YOUR INSTRUCTIONS: Word for word, please restate the line containing "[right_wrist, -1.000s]" and all the lines that follow it to the end of the data.

DATA BLOCK:
§
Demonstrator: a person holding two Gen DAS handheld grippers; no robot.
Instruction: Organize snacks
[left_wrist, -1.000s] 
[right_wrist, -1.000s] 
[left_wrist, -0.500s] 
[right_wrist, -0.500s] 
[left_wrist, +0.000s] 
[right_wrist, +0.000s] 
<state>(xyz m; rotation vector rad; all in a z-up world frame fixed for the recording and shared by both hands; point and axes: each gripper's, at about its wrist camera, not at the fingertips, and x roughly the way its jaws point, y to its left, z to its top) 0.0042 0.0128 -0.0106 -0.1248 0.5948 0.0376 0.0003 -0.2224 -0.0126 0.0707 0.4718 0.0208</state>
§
ANSWER SPACE:
[right_wrist, -1.000s] 
[left_wrist, -0.500s] 
[right_wrist, -0.500s] 
[left_wrist, +0.000s] 
[right_wrist, +0.000s] 
<state>(xyz m; rotation vector rad; all in a z-up world frame fixed for the recording and shared by both hands; point and axes: each gripper's, at about its wrist camera, not at the fingertips, and x roughly the way its jaws point, y to its left, z to its top) 0.0042 0.0128 -0.0106 -0.1248 0.5948 0.0376 0.0003 -0.2224 -0.0126 0.0707 0.4718 0.0208</state>

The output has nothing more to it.